Making the Diagnosis
Routine blood counts are unrevealing and the diagnosis is usually made by finding excessive urinary PBG or ALA, especially during acute attacks. Oxidation or other chemical conversion of the PBG may cause the urine to discolor and provide a diagnostic clue. Assay of enzyme level in red blood cells provides the definitive diagnostic test.

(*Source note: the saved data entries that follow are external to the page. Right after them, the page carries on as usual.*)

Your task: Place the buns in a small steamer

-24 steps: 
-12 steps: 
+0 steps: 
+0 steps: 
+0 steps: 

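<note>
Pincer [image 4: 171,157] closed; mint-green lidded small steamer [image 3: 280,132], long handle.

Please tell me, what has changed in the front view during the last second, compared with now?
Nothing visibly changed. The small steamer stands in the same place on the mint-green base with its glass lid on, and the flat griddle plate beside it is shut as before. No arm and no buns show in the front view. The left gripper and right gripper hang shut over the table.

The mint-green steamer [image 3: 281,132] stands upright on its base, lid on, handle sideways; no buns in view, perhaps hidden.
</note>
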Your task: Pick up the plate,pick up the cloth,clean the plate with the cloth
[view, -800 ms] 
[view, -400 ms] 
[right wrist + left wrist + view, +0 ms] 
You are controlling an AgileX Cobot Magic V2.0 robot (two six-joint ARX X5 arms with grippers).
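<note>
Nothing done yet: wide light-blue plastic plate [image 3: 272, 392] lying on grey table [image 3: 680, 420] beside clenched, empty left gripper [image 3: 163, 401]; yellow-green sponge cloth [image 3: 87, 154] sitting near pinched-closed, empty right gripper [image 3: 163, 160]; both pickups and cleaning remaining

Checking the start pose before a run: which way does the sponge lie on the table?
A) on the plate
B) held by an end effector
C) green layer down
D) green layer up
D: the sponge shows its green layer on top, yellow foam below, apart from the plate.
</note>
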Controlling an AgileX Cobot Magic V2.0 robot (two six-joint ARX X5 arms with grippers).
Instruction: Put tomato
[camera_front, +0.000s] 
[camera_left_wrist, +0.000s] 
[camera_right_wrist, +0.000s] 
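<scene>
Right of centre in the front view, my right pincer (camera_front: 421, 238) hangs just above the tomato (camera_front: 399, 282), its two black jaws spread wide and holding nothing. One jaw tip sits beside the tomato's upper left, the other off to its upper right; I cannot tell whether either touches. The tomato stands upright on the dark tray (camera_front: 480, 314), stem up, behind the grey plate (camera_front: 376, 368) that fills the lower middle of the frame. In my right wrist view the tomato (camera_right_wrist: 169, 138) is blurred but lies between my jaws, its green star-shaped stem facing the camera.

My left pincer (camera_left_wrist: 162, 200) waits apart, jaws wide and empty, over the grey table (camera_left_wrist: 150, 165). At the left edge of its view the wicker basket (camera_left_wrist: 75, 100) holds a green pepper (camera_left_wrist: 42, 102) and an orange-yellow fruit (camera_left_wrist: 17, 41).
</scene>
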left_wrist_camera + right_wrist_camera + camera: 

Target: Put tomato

Prevention and Treatment of Acute Attacks
An acute attack often requires narcotic analgesia. Many drugs (especially barbiturates and anticonvulsants) have been implicated as triggers for an acute attack and must be avoided. Carbohydrate loading is often prescribed based on its effect lowering ALA and PBG levels but is not always clinically effective. Intravenous hematin is now available (Panhematin®) and produces a rapid decrease in ALA and PBG levels and prompt clinical improvement if given early in an attack. After the resolution of an acute attack, the most important intervention is avoidance of fasting or exposure to drugs that may cause acute attacks.
Internet Support Groups
Although, symptomatic acute intermittent porphyria is a rare disease, support groups have sprung up on the Internet(4) and the NIH provides online information for laymen.(5) The recent popular movie, The Madness of King George, with the vivid scene of bluish purple urine (6), has heightened awareness of the disorder. Ongoing studies of heme arginate may provide safer treatment but a better understanding of the pathophysiology is sorely needed if any medical advance is to be made.